Estimating the timing of the expansion onset

The availability of archaeological data for sorghum allowed us to calibrate temporally our diffusion model following Burgarella et al. (2018) and estimate the timing of the onset of the expansion of the cultivated sorghum in Africa. From the bibliography, we identified African archaeological sites where archaeobotanical remains of cultivated (or pre-domesticated) sorghum could be identified (Table S2-A), using for each site the oldest estimated dates to get an estimation of the youngest bound for the beginning of the diffusion of cultivated sorghum in Africa. We conducted 5,000 new spatial demographic simulations by randomly sampling the parameters from the posterior distributions estimated in the previous ABC analysis, and monitored the simulated time for the arrival of the expansion wave at each cell where cultivated sorghum were identified by archaeobotanical data. A linear regression was fitted between the observed dates from archaeological sites and the simulated dates at the same geographical coordinates. The intercept of the real time axis was then estimated as the timing of the onset of the expansion. The regression analysis was performed for each simulation, which allowed us to obtain a distribution of the timing of the expansion’s inception. Because domesticated sorghum was suggested to have dispersed through two movements of diffusion (Fuller and Stevens, 2018), a North-South and an East-West one, we performed two independent regression analyses. The first one considered the sites distributed along an Eastern-Western transect from Sudan to Mali (westward diffusion), while the second considered the sites distributed along the North-South axis (southward diffusion, see Table S2-A). In addition, because the expansion from the origin toward the North may correspond to a different movement of expansion than the one toward the South, and since we only have one archaeological site north of the inferred point of origin, we estimated the onset of the southward expansion removing the archaeological site from Egypt from the latitudinal analysis (see Table S2-A). Similarly, we also estimated the westward expansion by removing from the longitudinal analysis the archaeological site from Ethiopia, the only site east of the inferred origin (see Table S2-A).

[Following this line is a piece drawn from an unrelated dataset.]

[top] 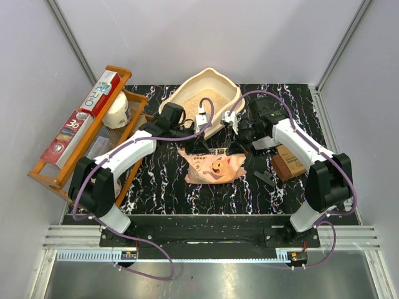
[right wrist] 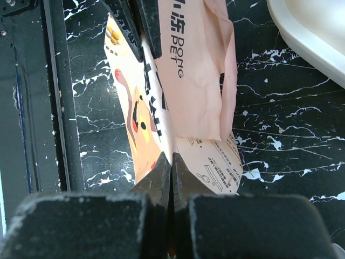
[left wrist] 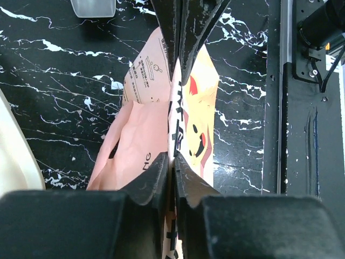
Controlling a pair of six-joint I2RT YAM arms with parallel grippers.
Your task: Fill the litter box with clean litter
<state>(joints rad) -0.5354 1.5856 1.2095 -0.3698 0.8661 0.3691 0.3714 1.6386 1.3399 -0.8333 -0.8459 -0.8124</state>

Estimation of the dispersal front speed

We followed Cobo et al. (2019) to estimate the speed of diffusion of the cultivated sorghum in Africa by the means of time-space regressions. We used the same list of archaeological sites considered for the estimation of the beginning of the dispersal of the cultivated sorghum (Table S2-A). Although based on a low number of archaeological sites, we performed two estimations, for the longitudinal and latitudinal diffusions, similarly to the estimation of the timing of the onset of sorghum expansion. Indeed, one might expect that the front speeds may be different for the two diffusions as the environments and climate do not present the same variability longitudinally and latitudinally.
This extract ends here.